[f_minor] Orlando Gibbons

maryellen jensen maryellenjensen28 at hotmail.com
Wed Feb 29 05:10:33 PST 2012



Thanks Richard, I had completely forgotten that story.

Mary

From: mail at rdewaard.nl
Date: Tue, 28 Feb 2012 23:06:14 +0100
To: f_minor at glenngould.org
Subject: Re: [f_minor] Orlando Gibbons



There is an interesting (and funny) story of Gould consulting Greta Kraus about ornamentation in Byrd and Gibbons music: 
"I visited a well-known musician last year in Toronto, Greta Kraus, who is a harpsichordist and expert on Baroque ornamentation. Glenn knew Ms. Kraus for many years (his teacher Alberto Guerrero had invited her to his home to hear Glenn play while he was still a student) and the two of them often got together at her home to play the piano and harpsichord. She told me that on one particular occasion, prior to making his beautiful recording of the early seventeenth century English composers, William Byrd and Orlando Gibbons, Glenn came to consult her on ornamentation."Well they sat down together at the harpsichord and he said to her, 'How would you do this?' Then she would play the proper ornamentation for him, giving him example after example of the way to play the repertoire, all of the things that she would do. She said he thanked her very nicely and left. When she had occasion to hear the recording, after it was released much later, in every instance Glenn had done the opposite of what she had told him to do! She said it was as though he had deliberately done it differently!" 

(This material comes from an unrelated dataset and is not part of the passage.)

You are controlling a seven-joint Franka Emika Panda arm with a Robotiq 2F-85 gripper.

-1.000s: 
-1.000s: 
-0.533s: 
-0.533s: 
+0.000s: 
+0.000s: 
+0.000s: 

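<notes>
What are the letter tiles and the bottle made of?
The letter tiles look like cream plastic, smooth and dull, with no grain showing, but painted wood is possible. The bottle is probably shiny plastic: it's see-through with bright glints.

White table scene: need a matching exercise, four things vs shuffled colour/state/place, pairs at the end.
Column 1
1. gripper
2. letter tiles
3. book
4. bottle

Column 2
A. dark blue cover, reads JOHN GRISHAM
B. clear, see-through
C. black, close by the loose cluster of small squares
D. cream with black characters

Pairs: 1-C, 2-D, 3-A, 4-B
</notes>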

You can find it in here: http://www.collectionscanada.gc.ca/glenngould/028010-4020.13-e.html
Richard

Op 28 feb. 2012 om 18:04 heeft Anita Monroe <rubatoatm at gmail.com> het volgende geschreven:

Mary,  Those trills are beautiful, but devilishly hard to accomplish.  There are "Eight Building Blocks" of piano technique, and trills (for me at least) are the hardest.  Tremelos such as the ones at the beginning of the Waldstein Sonata are not as difficult and great fun to do.  The problem with trills is equal strength of the fingers, and if you look closely at your hands you can easily see how that might be difficult.  There are places in Beethoven where one must play a melody line AND do trills with the same hand.  Claudio Arrau does it better than anyone else I know.



Anita

On Mon, Feb 27, 2012 at 11:00 PM, maryellen jensen <maryellenjensen28 at hotmail.com> wrote:









Salut Stephanie, 

I'm afraid that there are no real depths to plunge on the subject of Gould/Gibbons - other than the interpretations that Gould recorded... The best you can do is listen to the album "A Consorte Of Musicke" and watch the performance and short commentary included in Monsaingeon's quartet of documentaries now known as "The Alchemist" in which Gould does his 'fin de siecle' spiel for the 10th time. Why Gould didn't record more of Gibbons is a question only Gould can answer, Gibbons having written much more for the keyboard and the 'Early Music' movement having already begun (as if that would matter?)...    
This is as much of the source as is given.